Stored records:
↓↓↓

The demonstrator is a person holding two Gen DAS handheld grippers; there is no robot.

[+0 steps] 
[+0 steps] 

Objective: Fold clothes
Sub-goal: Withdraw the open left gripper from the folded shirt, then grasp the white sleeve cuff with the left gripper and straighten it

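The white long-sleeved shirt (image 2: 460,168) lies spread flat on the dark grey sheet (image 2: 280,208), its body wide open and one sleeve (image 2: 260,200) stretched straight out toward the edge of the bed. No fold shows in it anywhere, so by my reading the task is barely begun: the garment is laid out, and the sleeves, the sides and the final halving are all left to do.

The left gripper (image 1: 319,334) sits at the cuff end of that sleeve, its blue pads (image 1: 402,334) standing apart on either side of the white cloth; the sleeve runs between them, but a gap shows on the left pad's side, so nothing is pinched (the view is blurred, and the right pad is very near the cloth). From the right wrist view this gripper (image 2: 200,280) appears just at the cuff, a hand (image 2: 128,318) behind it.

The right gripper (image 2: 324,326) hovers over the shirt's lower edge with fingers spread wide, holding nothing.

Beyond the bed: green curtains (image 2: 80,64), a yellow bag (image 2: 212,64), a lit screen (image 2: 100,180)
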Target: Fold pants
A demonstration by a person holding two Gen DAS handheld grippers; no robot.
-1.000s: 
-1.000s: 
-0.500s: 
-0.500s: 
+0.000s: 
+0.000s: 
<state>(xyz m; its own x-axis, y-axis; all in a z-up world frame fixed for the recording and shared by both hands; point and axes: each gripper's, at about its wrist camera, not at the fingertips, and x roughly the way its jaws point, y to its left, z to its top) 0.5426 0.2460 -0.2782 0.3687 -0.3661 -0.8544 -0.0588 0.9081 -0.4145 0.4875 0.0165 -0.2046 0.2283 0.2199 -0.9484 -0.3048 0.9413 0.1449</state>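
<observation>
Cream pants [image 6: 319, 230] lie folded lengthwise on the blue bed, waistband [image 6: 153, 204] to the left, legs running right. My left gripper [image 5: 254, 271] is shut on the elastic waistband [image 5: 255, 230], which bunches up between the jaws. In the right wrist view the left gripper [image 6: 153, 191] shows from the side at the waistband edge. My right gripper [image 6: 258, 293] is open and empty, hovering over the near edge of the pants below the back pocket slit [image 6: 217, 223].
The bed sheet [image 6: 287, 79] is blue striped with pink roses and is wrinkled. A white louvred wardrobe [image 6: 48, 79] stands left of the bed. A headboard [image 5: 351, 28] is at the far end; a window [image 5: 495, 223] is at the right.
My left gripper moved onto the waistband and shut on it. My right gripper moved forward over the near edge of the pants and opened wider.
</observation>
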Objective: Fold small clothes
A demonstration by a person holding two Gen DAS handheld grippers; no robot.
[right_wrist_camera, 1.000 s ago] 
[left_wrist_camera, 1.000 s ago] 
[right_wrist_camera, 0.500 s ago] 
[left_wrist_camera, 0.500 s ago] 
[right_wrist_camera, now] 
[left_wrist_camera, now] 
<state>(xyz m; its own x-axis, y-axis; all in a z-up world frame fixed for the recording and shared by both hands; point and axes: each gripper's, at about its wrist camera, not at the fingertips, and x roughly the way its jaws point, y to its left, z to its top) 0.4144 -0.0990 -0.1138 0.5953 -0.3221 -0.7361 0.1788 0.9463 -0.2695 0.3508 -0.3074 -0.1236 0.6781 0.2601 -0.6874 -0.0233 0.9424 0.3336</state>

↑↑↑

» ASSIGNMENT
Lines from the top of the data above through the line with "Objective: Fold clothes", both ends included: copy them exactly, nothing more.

» RESPONSE AREA
The demonstrator is a person holding two Gen DAS handheld grippers; there is no robot.

[+0 steps] 
[+0 steps] 

Objective: Fold clothes

What the exercise asked for is now complete.